Come, Come Whoever You Are: No Despair

We are no caravan of despair.
Come, yet again, come.

On some level, we want the whole experience, and we need to know that the whole experience of our humanity is accepted, is not judged, is welcome.

Most of us walk around with a public face that we wear.  This is the face by which we are mostly known.  Most of us also walk around hiding behind that face the other aspects of ourselves that we are not sure will be accepted–by others and perhaps even by ourselves.

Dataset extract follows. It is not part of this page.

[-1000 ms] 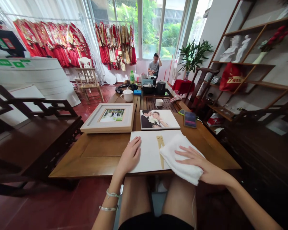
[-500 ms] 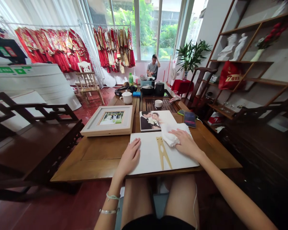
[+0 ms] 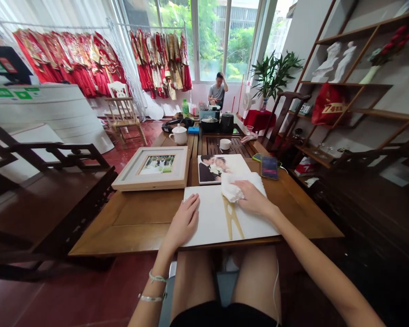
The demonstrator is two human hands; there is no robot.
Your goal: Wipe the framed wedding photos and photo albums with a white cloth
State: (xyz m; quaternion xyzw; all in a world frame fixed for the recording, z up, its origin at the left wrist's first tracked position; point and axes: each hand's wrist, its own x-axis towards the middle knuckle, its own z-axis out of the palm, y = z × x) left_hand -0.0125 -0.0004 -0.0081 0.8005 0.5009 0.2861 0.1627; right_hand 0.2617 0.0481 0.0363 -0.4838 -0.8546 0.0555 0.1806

We might have concrete experiences of being rejected because of those aspects of ourselves, and we do not wish to repeat those experiences.  We long for a place and a people who simply welcomes us.

Come, come whoever you are . . . 

We develop, then, the public face–one that is generally accepted or, if not entirely accepted, one that will get us through.  Some of our public faces look intellectual.  Others come across as aggressive and fierce. Some public faces are quiet and withdrawn in the hopes that we are just not noticed.  Some become almost like clowns, the life and energy of the party, always and everywhere.  All–faces behind which we can hide, take some safety, and avoid rejection.

Wanderer, worshiper, lover of leaving . . . 

The great irony to me in this whole dynamic (one that I am convinced from which no one really escapes entirely) is that even while I am hiding behind my public face in hopes of not being rejected or judged by the communities I long to be welcome in, I myself harbor thoughts and feelings of judgment and rejection toward others.  I like to walk around thinking that I am not that way.  Then, someone lowers their public face just a bit, and I see some aspect that I did not know was there.  It surprises me.  Frightens me.  Disorients me, and I recover to my public face with some judgment:  that’s not right; that’s not acceptable; that’s not welcome.  I even worry in those moments that I will be found out for my hypocrisy and judged and rejected.  What sort of horrible game am I caught in, are we caught in?

We are no caravan of despair.

I show up in my various communities–especially the Unitarian Universalist Congregation of Gwinnett–because I intend for it to be a community of no despair, a welcoming place for all.  I intend that, and I believe that others with whom I gather also believe this.  We are no caravan of despair. But.  We are all struggling with this same basic conundrum. We welcome and we want to be welcome and we still struggle with fear, anger, and confusion. We all, to some degree, wear public faces and have hidden selves that we are coaxing toward healing.  So . . .

Come, come whoever you are.

Join us in the dance.  Join us in the struggle.  Join us in the mystery.  Join us, and let’s work together.  There is much to learn.  There are many to love, beginning with those we find staring back in the mirror.